Karatekinder

Voici que vient l’heure de rentrer chez soi, après avoir mangé un bon gros repas et après avoir participé à une partie de belote, tandis qu’on est samedi soir, à 2h du matin, et qu’ il fait un peu froid au dehors. « Pour cette fois, j’ai envie de me prendre un Uber juste pour me faire plaisir.

Texte Taxi paris proposé par Transfert aéroport Paris

Après plusieurs expérimentations de recherches qui n’ont pas pu aboutir, nous sommes à 2heures54 et voici qu’un conducteur se trouvant à environ 24 minutes de moi se décide à accepter de faire ma course. Finalement. En attendant de m’échouer dans mon lit douillet, je veux juste me mettre dans la voiture au chaud parce que je tombe de fatigue. Je me décide à regarder quel profil a celui qui doit être mon conducteur, puisque j’ai du temps devant moi: le »chauffeur ressemble à un mec originaire du sud, ayant mis ses besicles de soleil sur son front, et semble avoir des soucis en ce qui concerne l’orientation. Les minutes nous séparant ne cessent d’osciller entre augmentation et diminution et j’observe en temps réel l’icône de sa voiture qui gravite autour de ma position. Mon smartphone se met à sonner ; c’est le chauffeur qui me dit qu’il est arrivé. Je vais donc sereine vers le bas de l’édifice après avoir pris vite mon pardessus. En outre le fait qu’il fait assez froid, c’est désert. Il n’y a personne qui se donne la peine de décrocher lorsque j’essaie alors d’appuyer sur la touche : faire appel conducteur. Je recommence une autre tentative qui s’avère être inutile. Du coup je rappelle le numéro de mobile qui m’a joint il y a un moment. Le conducteur ne se trouve pas du tout au bon endroit mais il est en route. Je demeure donc au dehors à attendre quelques minutes.

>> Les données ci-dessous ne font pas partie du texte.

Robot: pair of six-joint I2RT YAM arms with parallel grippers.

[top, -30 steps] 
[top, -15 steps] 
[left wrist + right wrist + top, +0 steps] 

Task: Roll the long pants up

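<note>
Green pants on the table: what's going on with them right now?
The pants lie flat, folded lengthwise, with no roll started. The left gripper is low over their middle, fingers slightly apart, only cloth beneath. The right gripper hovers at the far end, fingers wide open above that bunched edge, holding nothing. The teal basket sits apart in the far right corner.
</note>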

Plusieurs minutes après, j’aperçois la Mercedes en question. Je vais pouvoir retrouver ma maison, je suis nettement soulagée. Les deux foi précédentes où j’avais testé Uber, le conducteur était sorti de sa voiture pour gentiment m’ouvrir la porte. Ce ne fut pas le cas. Mais bon, je sais que je ne suis pas une superstar et il faisait assez froid à l’extérieur, je suis quelqu’un de compréhensif. J’entre de cette manière à l’intérieur du véhicule et là, le chauffeur de la photographie n’est pas celui qui conduit. Aucune ressemblance n’est observable entre les deux chauffeurs, même si nous soyons dans l’obscurité. Il n’a pas l’air si méchant, alors je garde mon calme. Aussi, il a quand même « Uber » allumé sur son smartphone, ce qui vient me rassurer un brin.